El lugar era muy popular entre las gentes del país que acudían en agosto y en los fines de semana para disfrutar del campo y olvidarse del calor. Acudían las familias al completo. Muchas de estas personas regresaban por la noche, por lo cual el lugar quedaba tranquilo al atardecer. La sensación era que había demasiada gente, demasiados domingueros que entorpecían la visión sublime del campo. Pero, también, permitía observar el ocio de estas personas sencillas y educadas. Desgraciadamente, fue el primer lugar del país en donde encontramos basura desparramada, aunque, en general, el lugar estaba bastante limpio.


La ruta hacia la cascada era muy asequible y al cabo de un rato íbamos acompañados de familias numerosas, mal equipadas de calzado, que ascendían el camino polvoriento. Temí que en el descenso pudiera resbalarme. Paramos en varias ocasiones para admirar el paisaje alpino y realizar alguna foto.


El desnivel general era pequeño, unos 200 metros, hasta una altura de 2400 metros. El último tramo era algo más penoso y peligroso. Edil nos mostró el lugar en donde el año anterior se había matado un coreano.

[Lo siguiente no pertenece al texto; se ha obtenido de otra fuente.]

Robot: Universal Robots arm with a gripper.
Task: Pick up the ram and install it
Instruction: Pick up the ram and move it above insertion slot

Para evitar nuevas desgracias habían puesto una valla que salvaba una considerable caída.


Caminamos arropados por el rumor sofocado de la naturaleza, por los brazos de los árboles que regalaban una sombra generosa. Las raíces se arrastraban retorcidas por el camino. En los huecos de la espesura contemplamos las montañas y los valles.

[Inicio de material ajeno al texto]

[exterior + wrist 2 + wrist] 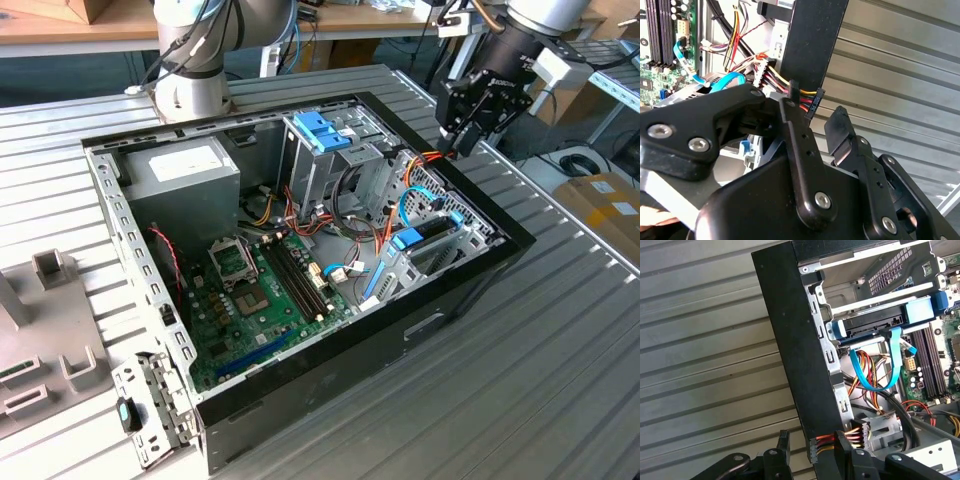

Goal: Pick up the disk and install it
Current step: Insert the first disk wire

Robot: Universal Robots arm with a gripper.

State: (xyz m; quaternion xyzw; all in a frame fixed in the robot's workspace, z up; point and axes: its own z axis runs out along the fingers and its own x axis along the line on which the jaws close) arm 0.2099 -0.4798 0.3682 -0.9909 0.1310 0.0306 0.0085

La cascada estaba escondida entre los árboles y derramaba un regato de agua desde las peñas más altas, que las hacía brillar. Los más atrevidos se acercaban para refrescarse y, por supuesto, para dejar constancia de haber culminado su hazaña. Nosotros no fuimos ajenos a ello.

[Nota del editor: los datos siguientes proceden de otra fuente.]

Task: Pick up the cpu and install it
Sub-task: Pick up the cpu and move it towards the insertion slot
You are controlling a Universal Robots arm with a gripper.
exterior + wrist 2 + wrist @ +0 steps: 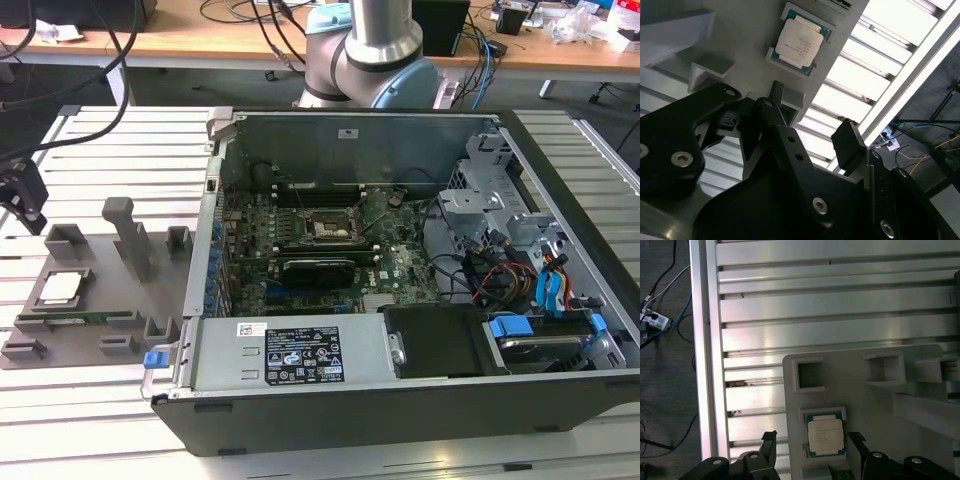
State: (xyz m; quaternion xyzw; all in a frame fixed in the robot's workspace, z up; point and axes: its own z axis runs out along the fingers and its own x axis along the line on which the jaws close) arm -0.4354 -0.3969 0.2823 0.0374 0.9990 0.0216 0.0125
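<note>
1. The cpu (60, 288) sits flat in its pocket on the grey fixture (130, 300), lower left of the exterior view, well apart from the socket (330, 228) inside the case (400, 400)
2. Your gripper (28, 212) hangs above the fixture at the exterior view's left edge, fingers (769, 444) apart and holding nothing; the first wrist view has the cpu showing between them
3. Come down off-centre and you likely land a finger on the pocket rim or chip top, tilting or jamming it
4. Thin flat chip, only edges to grip: I'd expect slip or twist if you close unevenly
5. Tall post (122, 235) stands near on the fixture; you could clip it
</note>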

Nuevamente en la pradera, los niños jugaban animadamente. La tarde se cernía sobre el valle, aunque aún era alumbrado por los rayos del sol, por un sereno resplandor. El sonido del río se hizo más evidente y nos aventuramos a la segunda ruta señalada, paralela al torrente blanco y espumoso. Una familia bastante numerosa nos saludó con cordialidad al pasar cerca de ellos. Los rebaños eran conducidos a sus cercados. Parecía que la actividad iba a cesar paulatinamente.


La ruta del río estaba solitaria. Solamente al principio nos cruzamos con alguno de los compañeros que regresaba. Oscurecía con parsimonia, por lo que fuimos controlando los tiempos mientras nos empapábamos del paisaje. Cruzamos un puente cerca de una zona donde el río se aceleraba y formaba pequeños rápidos. El agua saltaba sobre las peñas.
Nos atrevimos a caminar hasta la siguiente vertiente o hasta donde el camino perdía interés y el cielo ganaba en tonos grises.

Cruzamos varios puentes de regreso y alcanzamos el campamento casi a la hora de cenar. A las ocho, estábamos sentados en la amplia yunta para disfrutar de nuestra sopa de verduras y una especie de rollito de primavera circular. El plato de dulce sacó nuestro lado más goloso.

El prado aislado y silencioso era el lugar ideal para una nueva observación de las estrellas. Nos alejamos un poco del campamento y nos concentramos en la riqueza de puntitos del cielo, un salpullido luminoso que nos mantuvo agrupados señalando al orbe y compitiendo por la observación de estrellas fugaces.
Nos acostamos felices y con un puntito de felicidad.